Gravi accepted the first folder from Via
nello and laid it on top of Brunetti’s desk. One by one, he leafed through the photos, placing them face down on a separate pile after he looked at them. As Vianello and Brunetti watched, he placed Malfatti’s picture face down with the others and continued until he reached the bottom of the pile. He looked up. ‘He’s not here, not even someone who looks vaguely like him.’
‘Perhaps you could give us a clearer idea of what he looked like, Signore.’
‘I told you, Commissario, a man in a suit. All these men,’ he said, pointing to the pile of photos that lay before him, ‘well, they all look like criminals.’ Vianello stole a look at Brunetti. There had been three photos of police officers mixed in with the others, one of them of Officer Alvise. ‘I told you, he wore a suit,’ Gravi repeated. ‘He looked like one of us. You know, someone who goes to work every day. In an office. And he spoke like an educated man, not a criminal.’

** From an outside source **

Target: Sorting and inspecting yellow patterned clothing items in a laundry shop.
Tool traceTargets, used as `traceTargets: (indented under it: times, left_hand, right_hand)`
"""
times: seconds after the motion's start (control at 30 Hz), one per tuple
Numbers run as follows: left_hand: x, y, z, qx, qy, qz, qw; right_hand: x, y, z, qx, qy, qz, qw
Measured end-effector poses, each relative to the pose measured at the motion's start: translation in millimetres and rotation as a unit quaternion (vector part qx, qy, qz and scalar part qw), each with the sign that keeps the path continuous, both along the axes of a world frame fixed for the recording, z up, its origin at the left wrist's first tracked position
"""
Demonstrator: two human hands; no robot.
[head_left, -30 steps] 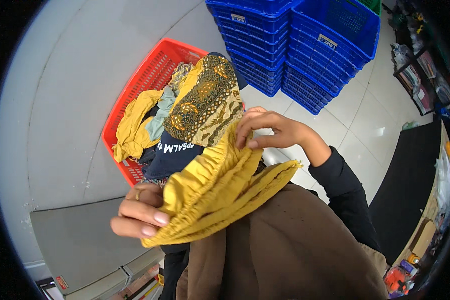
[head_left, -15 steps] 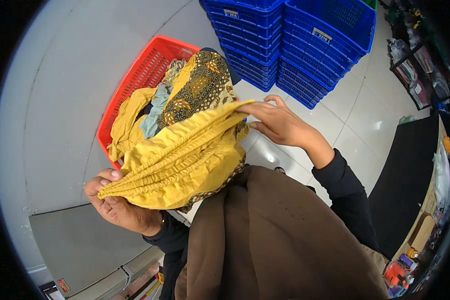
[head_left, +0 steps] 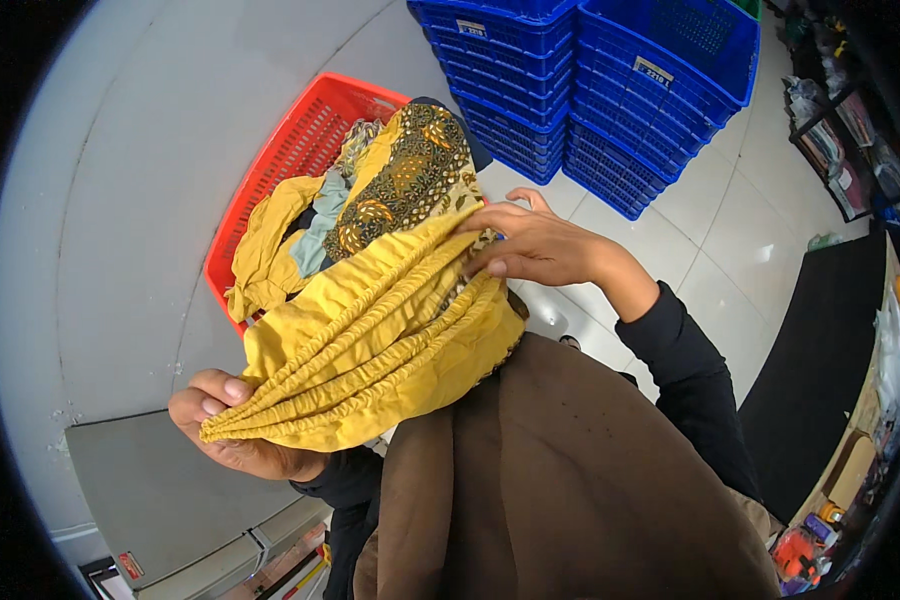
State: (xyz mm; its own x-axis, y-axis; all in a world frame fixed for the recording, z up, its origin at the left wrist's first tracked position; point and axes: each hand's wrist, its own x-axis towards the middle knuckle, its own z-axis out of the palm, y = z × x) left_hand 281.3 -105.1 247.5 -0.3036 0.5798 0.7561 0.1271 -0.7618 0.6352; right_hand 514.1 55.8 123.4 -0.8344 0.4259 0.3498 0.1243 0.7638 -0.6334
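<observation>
A yellow garment [head_left: 370,350] with a gathered elastic waistband is stretched between my hands, in front of my body. My left hand [head_left: 235,425] pinches the left end of the band, thumb on top. At the other end, my right hand [head_left: 550,245] grips the waistband's edges, some fingers stretched out and the thumb near the lower edge. Dark patterned cloth shows inside the opening between the band's edges. Just beyond, a red basket [head_left: 240,205] holds yellow, pale green and dark cloth, with a brown patterned garment [head_left: 405,180] heaped on its right side.
Blue plastic crates [head_left: 660,90] stand stacked at the far right of the basket on the tiled floor [head_left: 710,235]. A grey cabinet top [head_left: 170,500] lies at lower left. To the right are a black-topped table [head_left: 810,370] and a rack [head_left: 830,140] with packaged items.
My right hand has shifted left and its fingers have moved further over the band. The waistband has slackened and bulges, and its opening faces up more. My left hand has dropped slightly.
</observation>
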Motion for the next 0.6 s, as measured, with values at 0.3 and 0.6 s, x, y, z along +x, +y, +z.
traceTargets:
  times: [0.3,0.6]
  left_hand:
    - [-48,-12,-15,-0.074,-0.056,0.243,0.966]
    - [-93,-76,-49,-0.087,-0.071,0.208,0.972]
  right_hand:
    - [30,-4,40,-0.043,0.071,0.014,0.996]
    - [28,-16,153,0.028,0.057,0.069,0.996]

The political naivety of that remark caused Brunetti to wonder, for a moment, if Signor Gravi was really an Italian. He nodded to Vianello, who picked up the second folder from where he had set it on the desk and handed it to Gravi.
As the two policemen watched, Gravi leafed through a smaller stack of photos. When he got to Ravanello’s, he paused and looked up at Brunetti. ‘That’s the banker who was killed yesterday, isn’t it?’ he asked, pointing down at the photo.
‘He’s not the man who bought the shoes, Signor Gravi?’ he asked.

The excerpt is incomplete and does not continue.